Thank you all for your comments and input.

Obviously, telling from the comments that have been left here and from private emails I've received, this is a topic that needed to be put out there. Or, as my butch puts it, this can of worms needed to be opened. And I'm not the first (and certainly not the last) to open this can of worms, which is indicative of the issues's existence and need to be addressed.

It's also interesting in this world of internet that folks who mostly have hurtful comments to offer do so from the safety of anonymity. Think about it - I made myself publicly vulnerable without hesitation of adding my name and personal experience on a topic that I understood from the start would catch me a lot of flack. Those of you who freely use stinging words (and I assume feel good because of it) do so without putting your name to it. How is that useful? Or even brave?

As for content - I ask those of you who are so offended by my piece to think about why. Why does this make you so angry? Why is it so horrible to address issues in our communities that are real and why is it so problematic for all of us to constantly push each other to challenge the shifting of those dynamics? Does your community exist without sexism, racism, classim?
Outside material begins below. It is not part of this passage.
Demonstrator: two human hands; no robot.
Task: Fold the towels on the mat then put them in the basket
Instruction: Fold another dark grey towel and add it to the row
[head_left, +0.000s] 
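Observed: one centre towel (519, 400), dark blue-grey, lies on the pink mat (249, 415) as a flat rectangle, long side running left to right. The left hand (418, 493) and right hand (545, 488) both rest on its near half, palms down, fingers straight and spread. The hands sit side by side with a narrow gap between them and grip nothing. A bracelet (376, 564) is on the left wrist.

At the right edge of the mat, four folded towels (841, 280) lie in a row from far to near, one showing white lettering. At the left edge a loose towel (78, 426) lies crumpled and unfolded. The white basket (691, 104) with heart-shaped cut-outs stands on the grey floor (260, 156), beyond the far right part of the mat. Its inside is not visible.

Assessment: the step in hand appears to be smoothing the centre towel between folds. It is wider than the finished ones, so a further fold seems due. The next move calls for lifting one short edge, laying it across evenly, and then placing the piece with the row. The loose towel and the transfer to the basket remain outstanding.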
I highly doubt it and think if you are so opposed to addressing and working to dismantle those very real things, you are either oblivious or part of perpetuating the problem (which really aren't different).
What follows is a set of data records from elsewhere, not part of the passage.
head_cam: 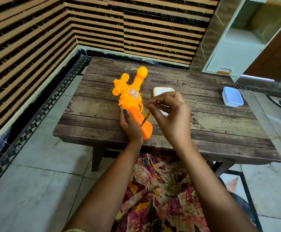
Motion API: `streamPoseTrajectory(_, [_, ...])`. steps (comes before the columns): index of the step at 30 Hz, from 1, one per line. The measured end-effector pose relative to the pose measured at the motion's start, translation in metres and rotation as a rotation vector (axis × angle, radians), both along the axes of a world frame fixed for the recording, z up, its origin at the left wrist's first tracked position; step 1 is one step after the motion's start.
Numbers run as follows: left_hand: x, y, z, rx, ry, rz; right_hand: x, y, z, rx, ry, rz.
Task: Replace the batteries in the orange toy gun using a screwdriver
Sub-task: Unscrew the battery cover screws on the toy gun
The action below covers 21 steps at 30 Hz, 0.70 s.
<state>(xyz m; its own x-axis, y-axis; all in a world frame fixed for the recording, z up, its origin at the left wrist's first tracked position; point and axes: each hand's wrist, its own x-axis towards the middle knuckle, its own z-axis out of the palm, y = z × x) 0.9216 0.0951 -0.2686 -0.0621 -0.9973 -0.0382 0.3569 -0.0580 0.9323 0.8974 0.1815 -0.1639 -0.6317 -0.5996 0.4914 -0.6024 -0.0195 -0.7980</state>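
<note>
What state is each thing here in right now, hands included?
Orange toy gun: lying on the table, gripped at the handle by the left hand.
Screwdriver: tilted, tip on the gun's handle, pinched by the right hand.
Blue-lidded box: lid on, standing alone.
Cream box: partly hidden by the right hand; open or shut unclear.

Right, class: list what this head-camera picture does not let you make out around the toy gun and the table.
Head view only:
- Screw head under the screwdriver tip on the toy gun: too small.
- Cream box: mostly behind the right hand; contents unseen.
- Blue box: lidded, contents hidden.
- Gun's grip: partly covered by the left hand.
</note>
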Motion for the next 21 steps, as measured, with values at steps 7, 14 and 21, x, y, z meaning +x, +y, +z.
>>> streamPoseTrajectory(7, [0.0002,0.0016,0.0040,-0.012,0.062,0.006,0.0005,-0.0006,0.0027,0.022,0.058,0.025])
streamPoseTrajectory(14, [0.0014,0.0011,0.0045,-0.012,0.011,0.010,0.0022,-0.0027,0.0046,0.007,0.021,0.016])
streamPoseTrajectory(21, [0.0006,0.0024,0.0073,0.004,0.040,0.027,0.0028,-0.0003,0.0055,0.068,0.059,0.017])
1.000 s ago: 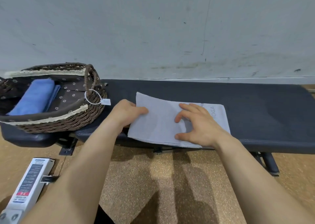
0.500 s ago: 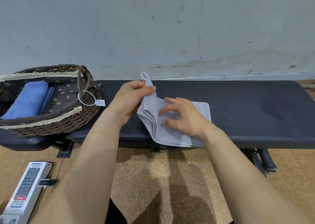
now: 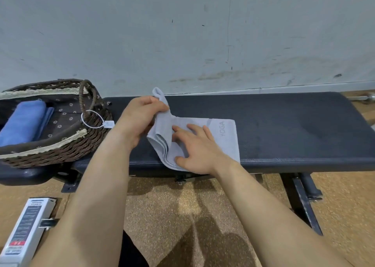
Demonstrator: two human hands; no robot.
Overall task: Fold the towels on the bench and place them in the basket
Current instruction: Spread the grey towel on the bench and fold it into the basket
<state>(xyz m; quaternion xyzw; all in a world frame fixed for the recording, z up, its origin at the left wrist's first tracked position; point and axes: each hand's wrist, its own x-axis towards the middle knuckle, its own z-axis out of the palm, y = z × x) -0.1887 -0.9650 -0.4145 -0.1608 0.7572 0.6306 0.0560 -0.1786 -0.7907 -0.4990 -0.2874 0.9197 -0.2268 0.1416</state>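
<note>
The grey towel (image 3: 225,143) lay on the dark padded counter (image 3: 284,124). It was pale and thin, folded in several layers, with "YOGA" lettered along the end to the right of the right hand (image 3: 199,149). The left hand (image 3: 140,118) pinched its left edge, lifted off the counter. The right hand pressed its middle flat with spread fingers. Left of both hands, a wicker basket (image 3: 60,155) held a folded blue towel (image 3: 22,122).

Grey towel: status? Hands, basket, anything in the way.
Left hand pinches grey towel end, lifted mid-fold; right hand flat, pressing it to bench. Blue towel already in basket. Nothing between towel and basket.
</note>
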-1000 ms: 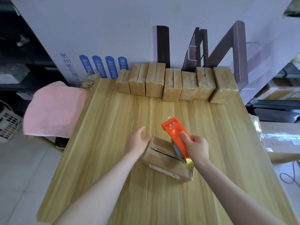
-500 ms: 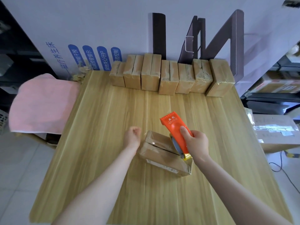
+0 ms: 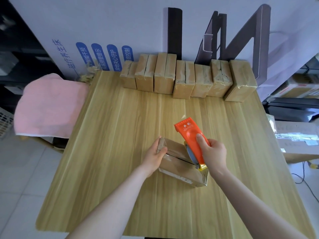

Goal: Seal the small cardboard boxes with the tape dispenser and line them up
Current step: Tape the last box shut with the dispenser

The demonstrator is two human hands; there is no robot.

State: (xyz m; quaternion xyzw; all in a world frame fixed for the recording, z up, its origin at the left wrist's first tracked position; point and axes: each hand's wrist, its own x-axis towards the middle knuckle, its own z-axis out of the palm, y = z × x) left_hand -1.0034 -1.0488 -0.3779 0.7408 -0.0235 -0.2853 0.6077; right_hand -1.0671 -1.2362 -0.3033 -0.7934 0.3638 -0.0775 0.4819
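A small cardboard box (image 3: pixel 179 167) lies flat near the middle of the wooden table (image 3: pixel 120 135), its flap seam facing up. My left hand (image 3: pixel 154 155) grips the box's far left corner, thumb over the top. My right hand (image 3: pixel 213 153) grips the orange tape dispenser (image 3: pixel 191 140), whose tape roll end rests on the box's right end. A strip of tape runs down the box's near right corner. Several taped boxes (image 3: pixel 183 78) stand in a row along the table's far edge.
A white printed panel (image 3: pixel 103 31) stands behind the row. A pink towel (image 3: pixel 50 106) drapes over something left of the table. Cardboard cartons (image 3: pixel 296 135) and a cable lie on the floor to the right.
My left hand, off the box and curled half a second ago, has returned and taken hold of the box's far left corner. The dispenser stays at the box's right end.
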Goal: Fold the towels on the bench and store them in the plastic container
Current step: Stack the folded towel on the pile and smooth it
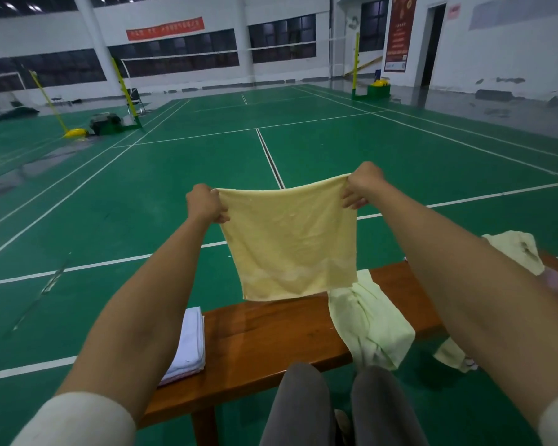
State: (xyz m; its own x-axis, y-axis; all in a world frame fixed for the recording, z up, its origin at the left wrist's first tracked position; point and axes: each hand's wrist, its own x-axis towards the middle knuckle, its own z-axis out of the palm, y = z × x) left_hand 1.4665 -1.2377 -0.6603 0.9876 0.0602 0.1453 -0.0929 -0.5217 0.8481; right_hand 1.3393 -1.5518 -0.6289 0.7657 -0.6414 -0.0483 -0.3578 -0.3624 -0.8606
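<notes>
A yellow towel [287, 243] hangs spread out in the air above the wooden bench [264, 336]. My left hand [205, 204] pinches its top left corner and my right hand [363, 186] pinches its top right corner. Its lower edge hangs just over the bench top. A folded white towel [187, 346] lies on the bench's left end. A crumpled pale green towel [368, 323] drapes over the bench's front edge at the right. Another pale towel [519, 252] lies further right on the bench, partly behind my right forearm. No plastic container is in view.
My knees in grey trousers [335, 407] are close to the bench's near side. A scrap of pale cloth [453, 355] lies on the green court floor [142, 220] under the bench. Badminton net posts [123, 88] stand far back.
</notes>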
And yes, this piece is about MY experience and, as I've learned, resonates with a lot of people who do not feel safe in addressing it themselves.

As you've all let me know, and as the point of this piece, none of us can put another in a box without consent. If you do not want to be put in a box, take your own advice or do as I've done (which are both very similar) and push back. This piece and my face-to-face interactions with people around me are my actions of non-consent to being put in boxes I do not wish to be in. And in this way, I do not put my butch or any other in a separate box from genderqueer or non-conforming if that is how one wants to identify. When you ask my butch how she identifies, the first word out of her mouth is butch - in my representation of her, I am respecting that self-identification. That does not exclude genderqueer or non-conforming, but does need to include in it's context that because she is a butch and because we live in a misogynist world, she and I are held up to different standards. It's just reality - and if that offends you, refer to paragraph 3.

As another butch shared with me - when she attacks misogyny, she is applauded for it. When femmes or other non-butch queers do the same they get attacked as being problematic. That is misogyny in it's finest form. That is a part of what we need to dismantle. That is my point.

Don't attack the messenger - attack the shit that we need to get out of our worlds.